Consistent with self-esteem issues
These professions are not only resilient to bad economic times, but also to changing factors of production. The reason is because it involves unpredictable physical work and applying some level of expertise. For example, despite the introduction of new and different technologies, barbering hasn’t changed much. Since 5000 B.C. to 2017, there has been a man taking a simple razor to another man’s scalp and face — but with finesse.
It wasn’t until 1897 that Minnesota implemented the first barber’s license. It was meant to “prescribe sanitary practices for barbering, and it stipulated minimum educational and technical requirements for barbers in the state.” At the surface, it looks as if this law is looking out for the consumer’s best interests; in particular, the public health.
However, before the law was passed, a group of high-brow barbers wanted to give their profession more prestige. They essentially unionized themselves, creating status positions such as “boss barber” and “master barber.” In 1887, the Journeyman Barbers International Union was formed. Today, this same union is called The Journeyman Barbers’, Hairdressers’, Cosmetologists’ and Proprietors’ International Union of America. This group lobbied heavily for licensing laws to be put into action to finally formalize barbering.
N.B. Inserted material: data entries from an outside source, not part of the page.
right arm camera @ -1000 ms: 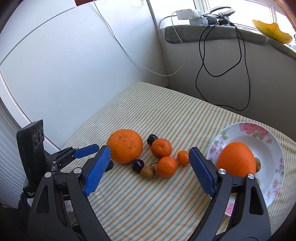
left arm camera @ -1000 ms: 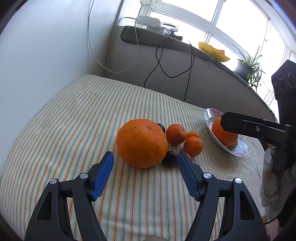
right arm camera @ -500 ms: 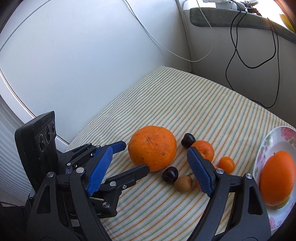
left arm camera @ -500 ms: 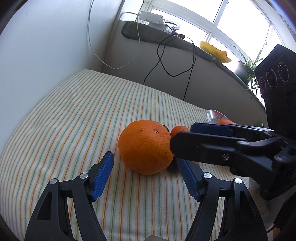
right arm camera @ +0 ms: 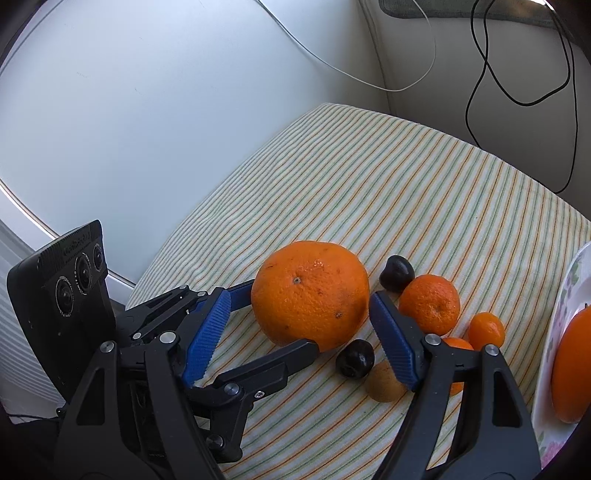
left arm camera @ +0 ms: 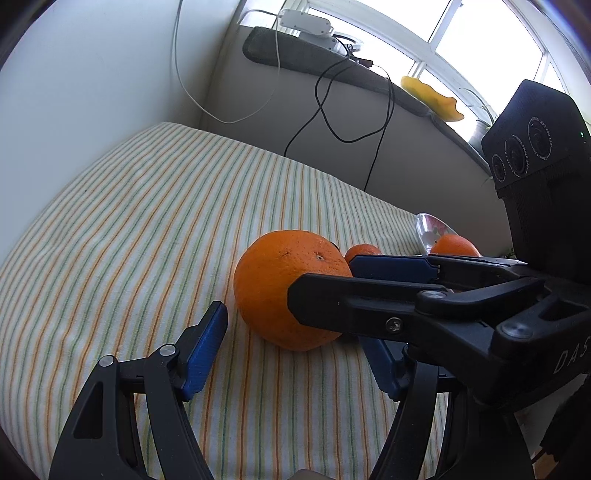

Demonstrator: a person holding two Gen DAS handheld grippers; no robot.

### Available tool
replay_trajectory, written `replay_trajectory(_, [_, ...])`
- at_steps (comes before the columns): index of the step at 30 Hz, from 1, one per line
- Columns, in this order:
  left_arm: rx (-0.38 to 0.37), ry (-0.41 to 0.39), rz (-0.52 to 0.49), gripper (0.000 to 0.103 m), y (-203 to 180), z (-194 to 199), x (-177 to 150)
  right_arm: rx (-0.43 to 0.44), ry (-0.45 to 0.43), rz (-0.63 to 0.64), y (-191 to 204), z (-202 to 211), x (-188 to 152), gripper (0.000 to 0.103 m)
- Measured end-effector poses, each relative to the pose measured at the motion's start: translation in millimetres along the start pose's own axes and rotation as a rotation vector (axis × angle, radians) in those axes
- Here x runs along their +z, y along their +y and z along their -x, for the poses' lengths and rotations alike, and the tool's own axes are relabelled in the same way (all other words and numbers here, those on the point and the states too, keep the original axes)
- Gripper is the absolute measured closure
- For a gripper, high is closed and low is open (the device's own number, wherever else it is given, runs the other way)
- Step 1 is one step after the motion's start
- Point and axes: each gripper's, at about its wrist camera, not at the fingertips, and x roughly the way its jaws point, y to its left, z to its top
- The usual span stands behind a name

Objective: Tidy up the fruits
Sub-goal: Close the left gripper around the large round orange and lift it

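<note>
While both grippers are crowding the big orange (right arm camera: 310,295) on the striped cloth (right arm camera: 424,192) | right gripper (right arm camera: 299,332) gaping wide, straddling it | left gripper (left arm camera: 295,350) wide too, empty | advice: centre the blue pads on its round, dimpled sides, keeping clear of neighbouring mandarin (right arm camera: 430,304) | plate (right arm camera: 565,295) waiting right.

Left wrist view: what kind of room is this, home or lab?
Probably a home, a table set by a window. A striped cloth covers the table, a wide windowsill carries a power strip with trailing cables, and loose fruit sits beside a floral plate.
</note>
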Motion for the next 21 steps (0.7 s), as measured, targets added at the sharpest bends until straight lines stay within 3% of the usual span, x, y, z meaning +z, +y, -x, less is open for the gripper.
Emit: replay_trajectory(21, [-0.034, 0.015, -0.003, 0.036, 0.7, -7.9, 2.4, -0.036, 0.034, 0.004, -4.3, -19.1, 2.7, 0.028])
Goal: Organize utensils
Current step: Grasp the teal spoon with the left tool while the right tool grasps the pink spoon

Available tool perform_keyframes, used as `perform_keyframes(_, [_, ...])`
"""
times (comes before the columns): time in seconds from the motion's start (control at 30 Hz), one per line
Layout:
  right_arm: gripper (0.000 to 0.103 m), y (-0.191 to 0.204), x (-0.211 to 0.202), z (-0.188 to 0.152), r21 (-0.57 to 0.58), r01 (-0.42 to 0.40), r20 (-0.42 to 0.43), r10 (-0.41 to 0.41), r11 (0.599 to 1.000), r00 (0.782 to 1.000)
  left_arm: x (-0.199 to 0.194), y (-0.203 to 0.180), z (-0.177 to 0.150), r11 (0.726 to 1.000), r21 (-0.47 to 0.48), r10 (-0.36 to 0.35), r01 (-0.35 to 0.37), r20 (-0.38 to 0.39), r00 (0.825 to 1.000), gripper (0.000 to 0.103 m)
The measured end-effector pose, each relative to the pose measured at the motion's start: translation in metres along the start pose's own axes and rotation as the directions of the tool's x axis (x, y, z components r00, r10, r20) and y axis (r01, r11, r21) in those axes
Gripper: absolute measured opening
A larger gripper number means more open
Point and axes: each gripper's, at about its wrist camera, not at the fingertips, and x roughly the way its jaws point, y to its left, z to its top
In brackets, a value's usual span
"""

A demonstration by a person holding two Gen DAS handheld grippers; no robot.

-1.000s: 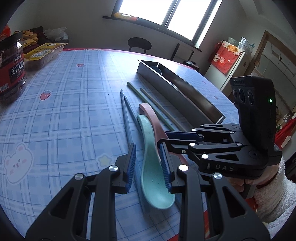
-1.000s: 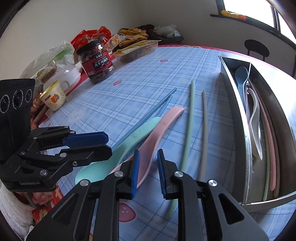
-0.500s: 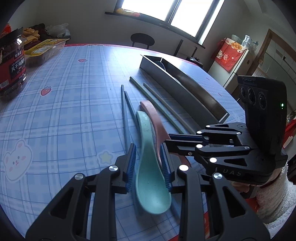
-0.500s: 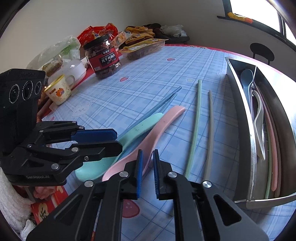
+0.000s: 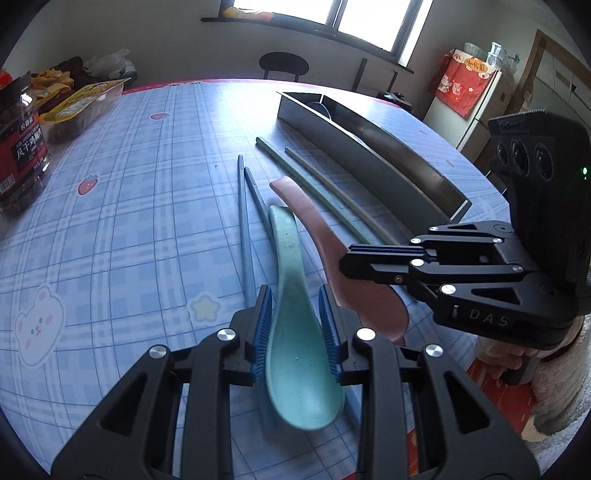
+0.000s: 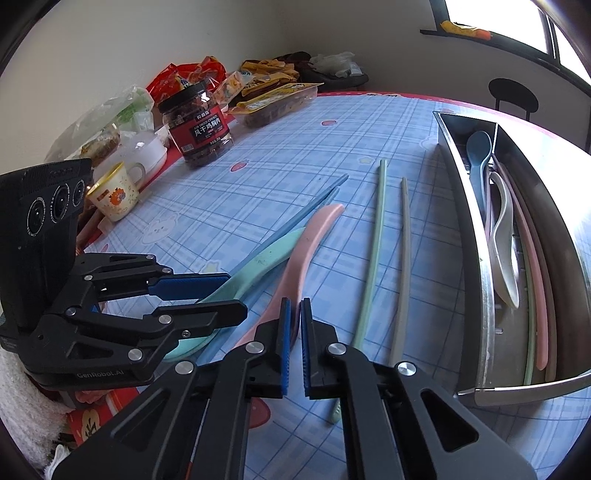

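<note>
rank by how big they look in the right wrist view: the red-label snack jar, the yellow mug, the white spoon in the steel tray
1. Red-label snack jar, clearly the largest.
2. White spoon in the steel tray: long but thin.
3. Yellow mug.
Spoon and mug look close in area; that order is unsure.

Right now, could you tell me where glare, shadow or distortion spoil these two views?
Left wrist view: the window is blown out white, the metal tray bows from fisheye, and the teal spoon casts a soft shadow. Right wrist view: window corner overexposed, tray rim curved, image corners black.
</note>
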Motion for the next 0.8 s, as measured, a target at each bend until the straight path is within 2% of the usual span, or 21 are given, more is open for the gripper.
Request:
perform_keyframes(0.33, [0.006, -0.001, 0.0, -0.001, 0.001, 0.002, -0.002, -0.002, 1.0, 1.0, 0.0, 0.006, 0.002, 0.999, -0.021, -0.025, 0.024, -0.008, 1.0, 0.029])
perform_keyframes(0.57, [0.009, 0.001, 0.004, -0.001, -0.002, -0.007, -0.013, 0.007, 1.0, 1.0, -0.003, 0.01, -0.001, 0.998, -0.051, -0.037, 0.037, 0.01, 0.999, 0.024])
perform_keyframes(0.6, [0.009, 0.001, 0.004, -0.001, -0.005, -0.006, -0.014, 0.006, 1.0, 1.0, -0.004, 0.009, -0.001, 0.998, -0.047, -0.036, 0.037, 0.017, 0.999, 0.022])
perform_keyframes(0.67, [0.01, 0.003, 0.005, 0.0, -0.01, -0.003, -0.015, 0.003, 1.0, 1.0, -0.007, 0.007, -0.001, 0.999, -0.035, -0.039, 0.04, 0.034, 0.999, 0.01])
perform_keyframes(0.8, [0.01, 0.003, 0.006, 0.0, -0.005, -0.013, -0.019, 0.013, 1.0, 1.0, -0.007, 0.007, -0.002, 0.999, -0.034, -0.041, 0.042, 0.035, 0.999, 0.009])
Nothing about the actual practice of barbering changed, but now, in order to be a barber, one would have to overcome these artificial barriers created by a group of barbers who wanted to feel special back in the day. The quick history lesson is just to highlight why occupational licenses really come into existence. It’s not about public health, but it’s to build the reputation of the occupation.
While there is no problem with workers getting together and making the good ol’ boys club, it is a problem when governments put up the walls that force people to unnecessarily climb over to get into the club.
It just doesn’t make sense
The Institute of Justice produced a comprehensive report listing which states have licenses for low-income occupations. All 50 states license barbers, manicurists and cosmetologists. In Florida, to apply for a barber’s license one must pass 1,200 hours of formal training. Then, you have to cough up $223 for the license!
Now, compare that with an emergency medical technician (EMT). To become a technician that deals with life or death situations regularly, Florida only requires 250 hours of classroom instruction, skills practice in a laboratory, hospital emergency room and ambulance experience and a field internship. Oh, and the license costs $105 (which includes application and exam fee).
How does this make sense?
This isn’t to degrade the profession of barbering or other low-/middle-income occupations, but it is to shine light on how some of these licensing laws are not necessarily put in place to “look after the consumer.” These laws increase the cost of the services they are providing. Today, the average haircut in the U.S. costs $28 for men and $44 for women. Though some of the blame can go to the high costs of rents, the culprit also goes to these unnecessary licensing laws that keep people from being able to legally open up shop in their living room or garage or rent a chair at the local barber.
Moreover, occupational licensing laws hinder workers who are affected by not only negative slumps in the economy but also by industry automation, from getting into these resilient industries and staying afloat. It’s like we would rather see people unemployed and using up government resources instead of being entrepreneurial and picking up a new, yet classic, profession.
It’s not automation and the rise of robots who threaten barbers’ jobs — it’s licensing.